The new interest in Indico's tools marked a huge boom for the startup. Suddenly, 2020 was a banner year in essentially every category: customer acquisition, contract size, new hires and product releases.

Indico seized on that growth to raise its Series B round, which closed on Nov. 30. The funding will go toward hiring 30 to 40 new employees — doubling the startup's current headcount — by the end of 2021. Although the focus will be on growing the sales and marketing teams, Indico will also hire new engineers and data scientists.

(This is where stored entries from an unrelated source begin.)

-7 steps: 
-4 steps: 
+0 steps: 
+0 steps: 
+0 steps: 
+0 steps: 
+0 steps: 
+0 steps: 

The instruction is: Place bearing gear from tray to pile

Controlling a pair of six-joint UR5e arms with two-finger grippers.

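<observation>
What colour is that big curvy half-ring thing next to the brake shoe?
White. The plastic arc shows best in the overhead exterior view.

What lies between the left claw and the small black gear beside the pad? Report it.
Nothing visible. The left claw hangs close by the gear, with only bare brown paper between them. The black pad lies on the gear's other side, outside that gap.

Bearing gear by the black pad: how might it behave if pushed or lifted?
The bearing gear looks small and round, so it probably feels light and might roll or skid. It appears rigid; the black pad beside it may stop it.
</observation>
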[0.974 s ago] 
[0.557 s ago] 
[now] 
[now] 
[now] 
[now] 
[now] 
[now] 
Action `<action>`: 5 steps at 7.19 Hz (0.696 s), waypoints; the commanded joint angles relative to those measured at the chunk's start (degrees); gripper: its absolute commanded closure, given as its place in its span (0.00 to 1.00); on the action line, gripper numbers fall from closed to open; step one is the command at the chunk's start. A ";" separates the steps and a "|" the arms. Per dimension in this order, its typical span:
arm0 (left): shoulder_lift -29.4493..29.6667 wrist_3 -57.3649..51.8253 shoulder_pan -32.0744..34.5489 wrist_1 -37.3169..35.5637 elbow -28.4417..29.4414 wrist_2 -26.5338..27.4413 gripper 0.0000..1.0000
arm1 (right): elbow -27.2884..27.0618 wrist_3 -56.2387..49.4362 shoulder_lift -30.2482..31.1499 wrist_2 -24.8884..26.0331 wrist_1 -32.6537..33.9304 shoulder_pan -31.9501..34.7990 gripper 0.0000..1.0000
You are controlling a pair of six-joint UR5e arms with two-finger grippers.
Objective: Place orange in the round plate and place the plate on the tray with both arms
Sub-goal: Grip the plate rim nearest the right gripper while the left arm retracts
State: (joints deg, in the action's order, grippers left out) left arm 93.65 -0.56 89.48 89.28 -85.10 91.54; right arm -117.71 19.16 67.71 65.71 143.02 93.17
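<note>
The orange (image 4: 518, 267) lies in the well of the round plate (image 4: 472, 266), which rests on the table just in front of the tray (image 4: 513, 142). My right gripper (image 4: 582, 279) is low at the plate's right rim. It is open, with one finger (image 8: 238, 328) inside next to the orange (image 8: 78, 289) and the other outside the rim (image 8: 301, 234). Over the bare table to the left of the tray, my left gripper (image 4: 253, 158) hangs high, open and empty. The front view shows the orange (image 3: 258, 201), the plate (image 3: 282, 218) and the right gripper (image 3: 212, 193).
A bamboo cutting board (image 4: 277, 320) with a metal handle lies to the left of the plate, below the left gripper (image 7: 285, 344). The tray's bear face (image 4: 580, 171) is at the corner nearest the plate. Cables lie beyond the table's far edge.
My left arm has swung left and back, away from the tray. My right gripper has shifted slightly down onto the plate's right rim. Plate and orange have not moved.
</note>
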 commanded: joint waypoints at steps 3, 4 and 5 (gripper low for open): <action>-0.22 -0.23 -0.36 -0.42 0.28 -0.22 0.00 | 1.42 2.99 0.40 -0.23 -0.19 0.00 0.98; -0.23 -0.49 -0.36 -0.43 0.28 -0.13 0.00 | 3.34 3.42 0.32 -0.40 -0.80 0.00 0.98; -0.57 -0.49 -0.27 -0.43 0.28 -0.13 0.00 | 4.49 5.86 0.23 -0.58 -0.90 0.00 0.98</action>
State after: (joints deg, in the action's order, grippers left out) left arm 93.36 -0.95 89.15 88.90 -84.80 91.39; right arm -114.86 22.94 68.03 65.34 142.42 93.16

Indico has been operating remotely since the start of the pandemic, and Wilde expects the company will go to a "remote-first" culture permanently, with a new, but smaller, headquarters in Boston opening next year. Still, Wilde plans to keep a "fairly large emphasis" on hiring in Boston.

"Boston continues to be a great place to build software companies," he said. "The fact that we have such great access to the kind of investors we have, and the sort of explosive growth in the automation segment here — it’s a great recipe for Boston success."